1. Field of the Invention
This invention relates generally to helical scan recording systems and in particular embodiments to an apparatus, system, and method for the self calibration of helical scan read and write heads.
2. Description of Related Art
In helical scan magnetic tape systems, a slow moving tape is wrapped around a cylindrical head drum. The head drum is typically composed of a rotating upper drum that is attached to a stationary lower drum. At least one magnetic read/write head is embedded into the upper drum. The magnetic tape is contiguous with the upper drum and it is positioned at a slight angle to the equatorial plane of the upper drum. A capstan motor is used to transport the tape at a slow speed, relative to the upper drum, and the opposite direction of the upper drum. Moving the tape in this manner results in a recording format in which successive tracks are written in a helical scan pattern (i.e., diagonally across the tape, from one edge of the tape to the other edge of the tape.) Each track corresponds to one field of data. The angle of the tracks are related to the geometry of the helical scan magnetic tape system, the width of the tape, and the rotation speed of the upper drum.
The lower drum has a precision cut edge that protrudes from the outer surface of the lower drum. The precision cut edge can be used to guide the tape edge and to hold the tape edge in place.
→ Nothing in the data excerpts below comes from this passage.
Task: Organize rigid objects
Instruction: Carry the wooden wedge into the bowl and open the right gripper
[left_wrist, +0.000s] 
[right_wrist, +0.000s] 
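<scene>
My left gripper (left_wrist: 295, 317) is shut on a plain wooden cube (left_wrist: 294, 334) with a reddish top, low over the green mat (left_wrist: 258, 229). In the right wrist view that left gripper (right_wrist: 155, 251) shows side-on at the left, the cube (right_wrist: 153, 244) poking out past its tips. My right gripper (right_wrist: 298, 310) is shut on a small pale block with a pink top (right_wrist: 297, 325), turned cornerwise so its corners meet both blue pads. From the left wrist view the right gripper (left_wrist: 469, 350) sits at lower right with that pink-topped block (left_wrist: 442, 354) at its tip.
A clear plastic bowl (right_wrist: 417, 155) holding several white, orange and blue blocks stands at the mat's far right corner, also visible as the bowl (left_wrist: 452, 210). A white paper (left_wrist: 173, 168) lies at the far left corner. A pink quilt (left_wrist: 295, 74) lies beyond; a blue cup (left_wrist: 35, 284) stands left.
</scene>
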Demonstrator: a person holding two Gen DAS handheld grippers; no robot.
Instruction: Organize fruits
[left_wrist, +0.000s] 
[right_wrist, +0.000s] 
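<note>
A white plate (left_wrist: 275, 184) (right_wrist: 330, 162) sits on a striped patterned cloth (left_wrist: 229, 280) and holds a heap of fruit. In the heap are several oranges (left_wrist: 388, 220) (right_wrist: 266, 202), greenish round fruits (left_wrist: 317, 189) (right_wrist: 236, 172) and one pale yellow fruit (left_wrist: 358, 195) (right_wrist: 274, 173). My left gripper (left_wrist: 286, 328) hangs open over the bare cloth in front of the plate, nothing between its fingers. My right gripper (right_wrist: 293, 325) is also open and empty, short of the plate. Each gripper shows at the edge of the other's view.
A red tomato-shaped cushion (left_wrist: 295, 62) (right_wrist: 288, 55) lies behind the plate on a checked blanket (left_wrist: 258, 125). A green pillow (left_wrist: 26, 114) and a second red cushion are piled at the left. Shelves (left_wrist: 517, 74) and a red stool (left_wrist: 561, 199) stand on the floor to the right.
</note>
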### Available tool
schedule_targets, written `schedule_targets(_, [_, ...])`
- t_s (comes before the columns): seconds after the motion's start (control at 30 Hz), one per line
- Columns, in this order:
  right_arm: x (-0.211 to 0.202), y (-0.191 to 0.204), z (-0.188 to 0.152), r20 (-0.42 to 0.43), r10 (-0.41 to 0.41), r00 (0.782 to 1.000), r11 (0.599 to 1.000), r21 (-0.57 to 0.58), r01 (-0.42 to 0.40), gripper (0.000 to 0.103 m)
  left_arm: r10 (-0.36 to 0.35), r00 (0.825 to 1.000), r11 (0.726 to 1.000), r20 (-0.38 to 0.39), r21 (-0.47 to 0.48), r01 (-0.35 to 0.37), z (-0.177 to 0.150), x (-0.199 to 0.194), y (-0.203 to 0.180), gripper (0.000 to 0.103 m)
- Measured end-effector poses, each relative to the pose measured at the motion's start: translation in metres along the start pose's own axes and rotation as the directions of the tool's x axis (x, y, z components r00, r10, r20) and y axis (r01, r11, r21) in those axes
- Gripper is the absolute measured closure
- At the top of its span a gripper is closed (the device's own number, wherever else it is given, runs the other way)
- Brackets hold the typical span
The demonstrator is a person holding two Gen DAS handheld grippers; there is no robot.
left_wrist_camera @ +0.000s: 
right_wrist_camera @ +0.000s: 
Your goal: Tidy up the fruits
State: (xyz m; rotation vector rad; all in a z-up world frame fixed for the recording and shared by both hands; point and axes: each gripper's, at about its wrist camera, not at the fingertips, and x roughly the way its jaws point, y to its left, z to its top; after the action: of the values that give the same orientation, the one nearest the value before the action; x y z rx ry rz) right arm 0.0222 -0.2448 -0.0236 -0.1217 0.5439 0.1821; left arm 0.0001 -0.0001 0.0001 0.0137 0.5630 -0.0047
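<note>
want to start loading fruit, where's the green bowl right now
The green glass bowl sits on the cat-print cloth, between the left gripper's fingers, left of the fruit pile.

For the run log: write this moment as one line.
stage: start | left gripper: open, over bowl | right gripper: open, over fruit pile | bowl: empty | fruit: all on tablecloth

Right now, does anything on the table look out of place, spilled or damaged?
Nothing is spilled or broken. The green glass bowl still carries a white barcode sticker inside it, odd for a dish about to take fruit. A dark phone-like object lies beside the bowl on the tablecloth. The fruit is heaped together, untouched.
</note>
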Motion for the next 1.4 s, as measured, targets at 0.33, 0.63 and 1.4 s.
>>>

The upper drum has an embedded pulse generator (PG) encoder. The PG encoder produces position-related timing pulses. These PG pulses are related to the characteristics of the upper drum (e.g., the rotating speed of the upper drum, the circumference of the upper drum, etc.).
The PG pulse can be used as a reference point for the read and write process. Namely, the PG pulse encoder produces a pulse signal every time the upper drum rotates one revolution. In conventional magnetic tape systems, the position of the read and write heads relative to the PG pulse is often known. That is, when the PG pulse is sensed, the read and write heads tend to be at a known position. The distance between the point at which the PG pulse is sensed and the start of the data tracks may also be known.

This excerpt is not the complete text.